Generative vs Discriminative

More formally, given a set of data instances X and a set of labels Y:

  • Generative models capture the joint probability p(X, Y), or just p(X) if there are no labels.

  • Discriminative models capture the conditional probability p(Y | X).

A generative model includes the distribution of the data itself, and tells you how likely a given example is. For example, models that predict the next word in a sequence are typically generative models (usually much simpler than GANs) because they can assign a probability to a sequence of words.

Modeling Probabilities

Neither kind of model has to return a number representing a probability. You can model the distribution of data by imitating that distribution.

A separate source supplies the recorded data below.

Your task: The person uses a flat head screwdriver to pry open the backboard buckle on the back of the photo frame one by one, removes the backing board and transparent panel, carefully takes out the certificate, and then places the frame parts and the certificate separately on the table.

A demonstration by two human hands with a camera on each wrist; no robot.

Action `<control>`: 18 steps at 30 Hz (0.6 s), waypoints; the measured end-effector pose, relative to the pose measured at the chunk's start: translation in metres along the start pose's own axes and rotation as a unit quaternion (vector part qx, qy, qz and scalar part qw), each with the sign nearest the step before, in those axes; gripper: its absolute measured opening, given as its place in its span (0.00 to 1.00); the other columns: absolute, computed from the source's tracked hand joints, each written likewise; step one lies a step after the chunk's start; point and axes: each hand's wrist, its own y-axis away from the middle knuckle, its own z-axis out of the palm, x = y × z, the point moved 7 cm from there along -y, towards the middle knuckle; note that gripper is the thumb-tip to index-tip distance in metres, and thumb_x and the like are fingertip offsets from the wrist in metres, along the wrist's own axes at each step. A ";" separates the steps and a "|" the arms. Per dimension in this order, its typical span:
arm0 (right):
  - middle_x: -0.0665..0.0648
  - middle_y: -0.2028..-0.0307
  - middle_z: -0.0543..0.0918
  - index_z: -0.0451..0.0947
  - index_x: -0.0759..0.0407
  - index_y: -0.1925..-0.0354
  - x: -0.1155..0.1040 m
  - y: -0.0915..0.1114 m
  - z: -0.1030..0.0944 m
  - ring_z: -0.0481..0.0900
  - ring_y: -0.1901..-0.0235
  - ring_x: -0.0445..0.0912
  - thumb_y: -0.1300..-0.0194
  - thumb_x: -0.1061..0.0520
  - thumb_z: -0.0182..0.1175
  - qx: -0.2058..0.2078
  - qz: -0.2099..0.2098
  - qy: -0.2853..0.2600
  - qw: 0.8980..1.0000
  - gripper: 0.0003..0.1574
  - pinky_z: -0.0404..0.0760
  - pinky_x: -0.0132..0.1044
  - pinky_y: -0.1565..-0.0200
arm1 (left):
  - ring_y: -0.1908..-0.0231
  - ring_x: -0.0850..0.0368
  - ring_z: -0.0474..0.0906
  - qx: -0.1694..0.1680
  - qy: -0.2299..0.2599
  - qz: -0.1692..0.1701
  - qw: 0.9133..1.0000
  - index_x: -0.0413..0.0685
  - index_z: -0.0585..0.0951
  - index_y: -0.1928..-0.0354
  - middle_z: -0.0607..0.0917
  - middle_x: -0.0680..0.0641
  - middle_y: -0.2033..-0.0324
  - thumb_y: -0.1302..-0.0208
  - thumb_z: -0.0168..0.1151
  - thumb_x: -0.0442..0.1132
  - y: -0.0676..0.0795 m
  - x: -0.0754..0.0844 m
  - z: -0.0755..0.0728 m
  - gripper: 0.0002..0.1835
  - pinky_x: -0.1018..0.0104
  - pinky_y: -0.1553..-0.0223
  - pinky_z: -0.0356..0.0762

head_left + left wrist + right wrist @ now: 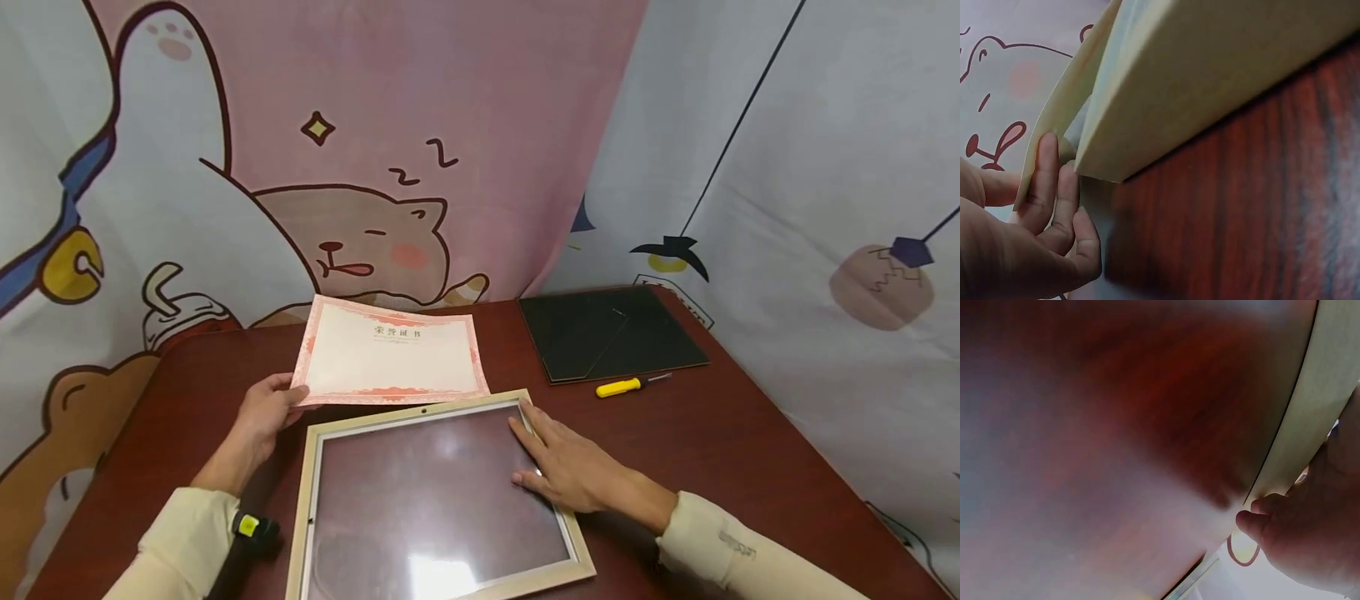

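Observation:
A certificate sheet (pixel 397 362) with a red patterned border is held up behind the frame. My left hand (pixel 268 410) pinches its near left corner, thumb on the printed face and fingers behind, as the left wrist view shows with the paper (pixel 1066 94) bending upward. In front lies a pale wooden picture frame (pixel 300 508) with a clear pane (pixel 435 492) inside. Over the frame's right side my right hand (pixel 573 467) rests with fingers spread, fingertips near its far right corner. In the right wrist view that hand (pixel 1297 531) lies along the frame's side (pixel 1310 406).
A dark backing board (pixel 615 333) lies at the back right of the reddish-brown table (pixel 697 450). Beside its near edge is a screwdriver (pixel 630 386) with a yellow handle. A printed cartoon curtain (pixel 450 100) hangs behind the table.

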 end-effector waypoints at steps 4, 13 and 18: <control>0.62 0.23 0.42 0.50 0.55 0.24 -0.004 0.005 0.002 0.50 0.26 0.55 0.30 0.29 0.45 0.000 0.004 0.006 1.000 0.50 0.59 0.53 0.31 | 0.67 0.68 0.78 -0.001 -0.071 0.009 0.997 0.29 0.62 0.33 0.82 0.51 0.65 0.30 0.54 0.37 -0.001 -0.001 0.005 0.28 0.71 0.61 0.77; 0.62 0.23 0.41 0.49 0.56 0.24 -0.009 0.011 0.003 0.51 0.26 0.56 0.29 0.30 0.43 0.003 0.008 -0.002 1.000 0.49 0.59 0.54 0.31 | 0.62 0.49 0.78 -0.055 -0.236 0.054 0.969 0.26 0.64 0.34 0.82 0.37 0.62 0.33 0.55 0.34 0.004 0.002 0.025 0.28 0.61 0.63 0.74; 0.64 0.24 0.44 0.51 0.58 0.25 -0.010 0.012 0.001 0.53 0.27 0.58 0.29 0.31 0.44 0.015 0.001 -0.005 1.000 0.48 0.61 0.55 0.32 | 0.67 0.51 0.76 -0.080 -0.286 0.092 0.950 0.31 0.66 0.33 0.81 0.40 0.67 0.38 0.59 0.31 0.006 0.005 0.034 0.31 0.61 0.66 0.73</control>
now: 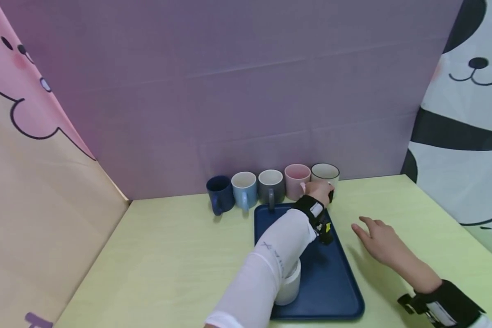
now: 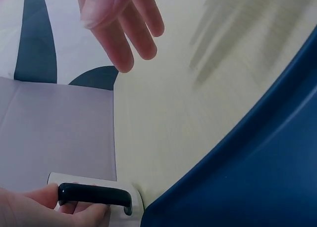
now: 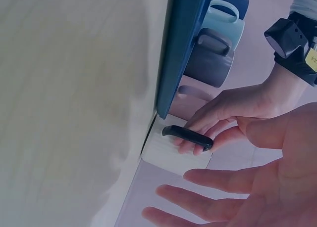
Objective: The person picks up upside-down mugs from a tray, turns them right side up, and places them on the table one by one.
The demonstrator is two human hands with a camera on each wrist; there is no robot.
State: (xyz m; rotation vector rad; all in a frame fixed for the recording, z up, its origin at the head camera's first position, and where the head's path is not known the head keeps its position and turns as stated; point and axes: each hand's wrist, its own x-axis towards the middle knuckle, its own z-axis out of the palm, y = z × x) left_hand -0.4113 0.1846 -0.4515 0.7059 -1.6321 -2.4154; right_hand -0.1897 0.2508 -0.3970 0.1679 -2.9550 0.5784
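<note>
At the right end of a row of mugs stands a white mug (image 1: pixel 325 171) with a dark rim. My left hand (image 1: pixel 319 190) reaches across the tray to it and pinches its black handle (image 2: pixel 94 194) between thumb and fingers. Beside it are a pink mug (image 1: pixel 296 176), a grey mug (image 1: pixel 270 190), a light blue mug (image 1: pixel 244 187) and a dark blue mug (image 1: pixel 220 192). Over the table to the right of the tray, my right hand (image 1: pixel 383 243) hovers with its fingers extended and holds nothing.
A dark blue tray (image 1: pixel 332 282) lies in front of the mugs, under my left arm. On it sits a white cup (image 1: pixel 289 288), partly hidden by the sleeve. A purple backdrop (image 1: pixel 246 100) rises right behind the row.
</note>
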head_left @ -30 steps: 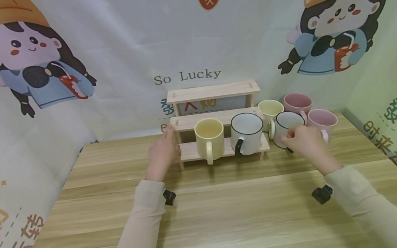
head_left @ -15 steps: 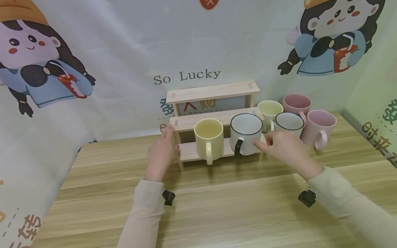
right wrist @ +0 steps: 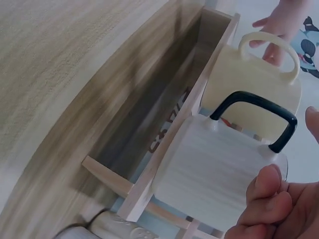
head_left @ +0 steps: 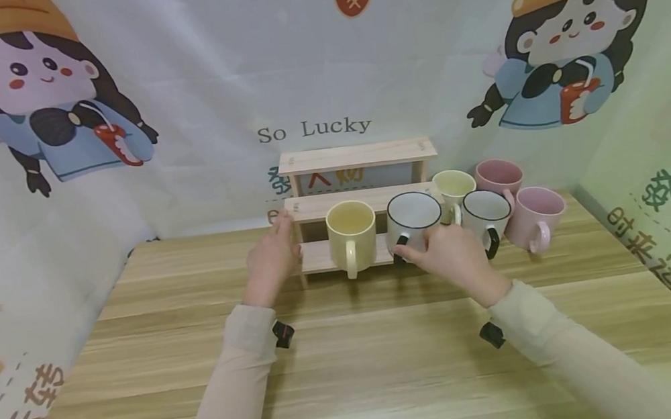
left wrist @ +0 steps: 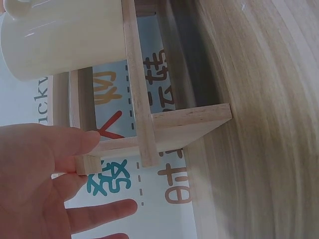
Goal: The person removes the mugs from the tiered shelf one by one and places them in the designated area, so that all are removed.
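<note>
On the lowest step of a three-tier wooden rack (head_left: 357,156), a pale yellow mug (head_left: 351,235) and a white mug (head_left: 413,210) with a black rim and black handle stand side by side. My left hand (head_left: 270,259) holds the rack's left side; the left wrist view has the thumb and a bent finger at the end of a board, other fingers stretched out. In front of the white mug is my right hand (head_left: 458,258), its thumb near the black handle (right wrist: 254,102). Its bent fingers (right wrist: 266,181) lie close to the mug's side; contact is unclear.
Right of the rack, several mugs stand close together on the wooden table (head_left: 351,370): a light yellow one (head_left: 453,184), a white black-rimmed one (head_left: 484,212), a dark pink one (head_left: 499,175) and a light pink one (head_left: 533,217). A printed cloth (head_left: 208,80) hangs behind.
My right hand has moved left from the mugs beside the rack to the white mug on the step. The left hand stays at the rack.
</note>
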`<state>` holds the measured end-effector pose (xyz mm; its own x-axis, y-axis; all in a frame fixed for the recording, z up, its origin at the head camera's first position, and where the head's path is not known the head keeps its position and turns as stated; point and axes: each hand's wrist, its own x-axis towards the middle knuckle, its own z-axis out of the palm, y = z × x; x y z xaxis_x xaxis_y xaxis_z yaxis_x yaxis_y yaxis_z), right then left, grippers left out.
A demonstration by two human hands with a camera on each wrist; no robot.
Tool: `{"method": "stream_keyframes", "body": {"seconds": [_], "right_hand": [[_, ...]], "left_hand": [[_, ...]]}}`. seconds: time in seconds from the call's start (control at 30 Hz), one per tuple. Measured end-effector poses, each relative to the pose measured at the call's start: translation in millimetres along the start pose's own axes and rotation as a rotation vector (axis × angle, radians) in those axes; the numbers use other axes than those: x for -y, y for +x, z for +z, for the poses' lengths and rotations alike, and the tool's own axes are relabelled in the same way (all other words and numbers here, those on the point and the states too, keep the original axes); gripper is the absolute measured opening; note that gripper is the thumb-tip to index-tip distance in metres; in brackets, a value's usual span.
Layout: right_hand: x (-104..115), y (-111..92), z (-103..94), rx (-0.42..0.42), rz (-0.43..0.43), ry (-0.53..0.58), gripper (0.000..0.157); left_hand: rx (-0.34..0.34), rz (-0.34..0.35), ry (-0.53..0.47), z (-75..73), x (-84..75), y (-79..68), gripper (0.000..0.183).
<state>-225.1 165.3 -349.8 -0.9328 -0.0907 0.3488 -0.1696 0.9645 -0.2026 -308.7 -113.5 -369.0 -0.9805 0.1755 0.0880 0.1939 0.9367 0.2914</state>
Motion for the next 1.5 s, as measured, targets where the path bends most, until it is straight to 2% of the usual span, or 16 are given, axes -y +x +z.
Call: {"method": "stream_keyframes", "body": {"seconds": [0.23,0.33,0.6,0.8,0.97,1.17,1.5], "right_hand": [[9,-2,6.0,-0.034,0.033,-0.140,0.067],[8,-4,7.5,-0.046,0.042,-0.166,0.068],[0,-6,1.1,0.026,0.038,-0.097,0.050],[-7,-7,0.9,-0.040,0.028,-0.096,0.037],[-10,-8,2.4,-0.095,0.028,-0.099,0.041],[-14,-7,-0.9,-0.104,0.030,-0.133,0.049],[-27,-13,-0.7,-0.125,-0.051,-0.076,0.036]], "left_hand": [[-0.009,0.016,0.003,3.5,3.9,1.4,0.057],[0.000,0.017,-0.004,5.4,3.6,1.6,0.058],[-0.003,0.018,0.012,2.6,1.7,1.0,0.060],[-0.019,0.021,0.025,0.3,1.5,1.3,0.060],[-0.015,0.008,0.032,-0.8,1.5,0.6,0.056],[0.000,-0.010,0.033,-1.1,0.8,0.8,0.059],[0.010,-0.013,0.032,-1.1,0.8,0.3,0.059]]}}
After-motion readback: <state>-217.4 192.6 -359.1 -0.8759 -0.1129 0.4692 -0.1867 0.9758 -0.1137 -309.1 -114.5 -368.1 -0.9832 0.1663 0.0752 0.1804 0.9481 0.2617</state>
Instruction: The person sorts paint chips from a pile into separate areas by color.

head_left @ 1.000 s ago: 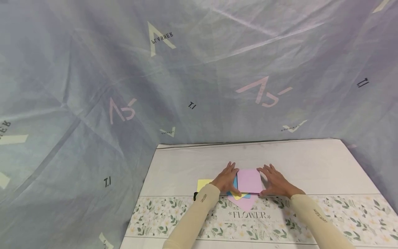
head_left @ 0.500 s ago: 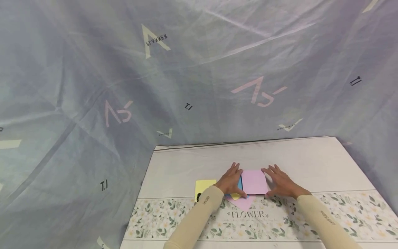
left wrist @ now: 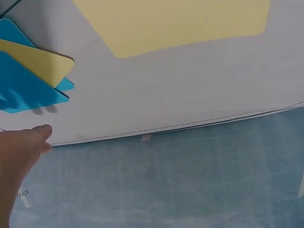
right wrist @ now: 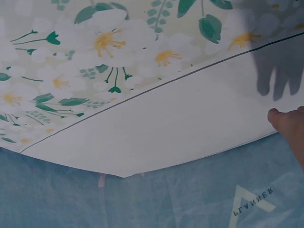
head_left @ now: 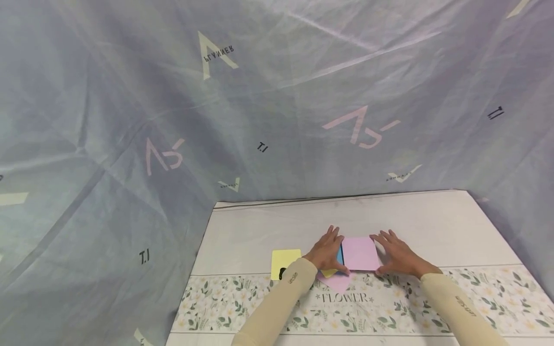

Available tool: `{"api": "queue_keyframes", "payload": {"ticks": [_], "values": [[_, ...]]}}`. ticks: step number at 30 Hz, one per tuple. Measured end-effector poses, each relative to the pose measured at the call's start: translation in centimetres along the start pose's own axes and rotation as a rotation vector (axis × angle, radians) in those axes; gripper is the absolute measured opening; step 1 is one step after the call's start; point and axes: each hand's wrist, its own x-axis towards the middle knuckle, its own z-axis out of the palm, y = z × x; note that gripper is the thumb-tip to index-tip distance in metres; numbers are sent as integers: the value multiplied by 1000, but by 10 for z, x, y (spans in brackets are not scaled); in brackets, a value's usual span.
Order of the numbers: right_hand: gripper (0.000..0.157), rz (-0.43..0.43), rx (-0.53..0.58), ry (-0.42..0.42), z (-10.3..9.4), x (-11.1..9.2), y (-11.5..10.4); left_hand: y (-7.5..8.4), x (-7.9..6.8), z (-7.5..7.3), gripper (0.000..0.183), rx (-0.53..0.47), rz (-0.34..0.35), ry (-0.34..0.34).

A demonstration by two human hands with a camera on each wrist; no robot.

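Between my two hands is a pink square card (head_left: pixel 360 253), above or upon other cards; the height cannot be told. My left hand (head_left: pixel 325 252) holds its left side, fingers at the far corner and thumb at the near one. My right hand (head_left: pixel 400 257) holds the right side in the same way. Partly under the left hand lie a blue card (head_left: pixel 340 257), a yellow card (head_left: pixel 329 273) and a second pink card (head_left: pixel 336 282). The left wrist view shows overlapping blue cards (left wrist: pixel 31 88) and a yellow card (left wrist: pixel 42 61) with rounded corners.
Left of the left hand lies a separate yellow card (head_left: pixel 284 259). A small dark object (head_left: pixel 282 273) shows beside the left sleeve. The white tabletop (head_left: pixel 268 226) has a floral band (head_left: pixel 233 302) along it. Grey-blue printed cloth (head_left: pixel 259 96) hangs behind and to the left.
Both hands have moved to the right together with the pink card between them. More of the separate yellow card on the left now shows.
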Motion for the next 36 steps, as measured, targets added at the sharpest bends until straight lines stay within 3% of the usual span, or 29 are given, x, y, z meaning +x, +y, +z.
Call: {"api": "queue_keyframes", "payload": {"ticks": [13,22,36], "values": [[107,5,-55,-5,-9,-8,14,18,11,7,116,1,6,1],[104,23,-55,-26,-18,-16,17,31,15,8,116,48,10,-2],[104,68,-33,-26,-20,-27,29,45,25,16,119,43,2,-7]]}}
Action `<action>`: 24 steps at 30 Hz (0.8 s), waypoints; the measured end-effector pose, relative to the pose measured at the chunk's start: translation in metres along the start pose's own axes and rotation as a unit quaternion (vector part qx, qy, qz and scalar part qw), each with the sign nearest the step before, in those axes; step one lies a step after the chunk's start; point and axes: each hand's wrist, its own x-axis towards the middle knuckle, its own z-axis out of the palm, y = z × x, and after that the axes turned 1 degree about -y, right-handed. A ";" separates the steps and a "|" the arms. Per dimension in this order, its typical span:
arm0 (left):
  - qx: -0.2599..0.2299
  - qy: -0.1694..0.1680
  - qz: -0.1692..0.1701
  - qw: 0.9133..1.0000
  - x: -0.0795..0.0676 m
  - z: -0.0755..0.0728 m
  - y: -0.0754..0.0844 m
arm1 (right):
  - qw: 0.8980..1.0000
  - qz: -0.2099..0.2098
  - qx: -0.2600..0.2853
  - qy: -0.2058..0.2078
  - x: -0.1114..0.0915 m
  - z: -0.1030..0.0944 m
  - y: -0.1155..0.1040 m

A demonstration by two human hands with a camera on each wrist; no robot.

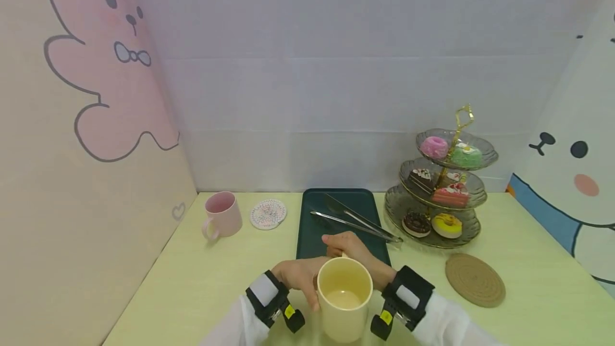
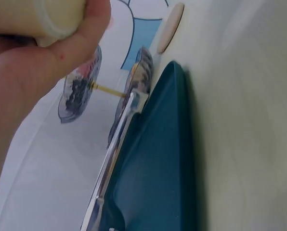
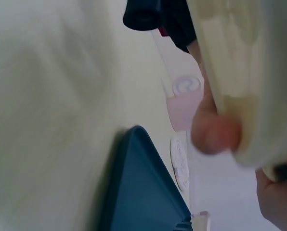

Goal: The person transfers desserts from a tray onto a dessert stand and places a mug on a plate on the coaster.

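Note:
A pale yellow mug [image 1: 345, 298] is at the near middle, its open mouth facing up toward the head camera and its inside visible. My left hand [image 1: 299, 275] holds the mug's left side, thumb along the wall, its other fingers partly hidden behind. From the far right side, my right hand [image 1: 353, 250] grips the mug at its handle [image 3: 272, 172]; the mug hides part of that hand. Just beyond both hands lies a dark green tray [image 1: 312, 228]. Metal tongs [image 1: 357, 221] rest across it, one end over its right edge.
At left stand a pink mug [image 1: 225, 217] and, beside it, a round patterned coaster [image 1: 268, 214]. A three-tier stand [image 1: 444, 203] with toy donuts and cakes is at back right. A round woven tan coaster [image 1: 475, 280] lies right of the right wrist. Walls enclose the table.

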 end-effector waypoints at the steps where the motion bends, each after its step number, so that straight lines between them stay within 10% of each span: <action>1: -0.005 0.015 -0.002 1.000 0.000 -0.002 -0.002 | 1.000 0.002 0.016 0.013 0.001 -0.002 -0.001; 10: -0.041 0.082 0.017 0.996 0.011 -0.013 -0.013 | 0.989 0.028 0.130 0.059 -0.003 -0.023 -0.009; 14: 0.002 0.162 0.054 0.985 0.013 -0.013 -0.018 | 0.980 0.021 0.122 0.157 -0.003 -0.036 -0.015; 24: 0.092 0.420 0.000 0.903 0.030 -0.013 -0.005 | 0.859 -0.096 0.140 0.482 -0.016 -0.114 -0.016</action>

For example, a discriminative classifier like a decision tree can label an instance without assigning a probability to that label. Such a classifier would still be a model because the distribution of all predicted labels would model the real distribution of labels in the data.

Similarly, a generative model can model a distribution by producing convincing "fake" data that looks like it's drawn from that distribution.

Both generative and discriminative models can estimate probabilities (but they don't have to).

Advantages of Generative Model

  • They are are less prone to overfitting. As they understand/learn the whole data distribution rather than the boundary.

Disadvantages of Generative Model

  • Prone to outliers

  • Need large data to learn the distribution.

Generative modelling vs Discriminative modelling.

When we say modelling the distribution, we mean - learning a model which represents the distribution of the random variable.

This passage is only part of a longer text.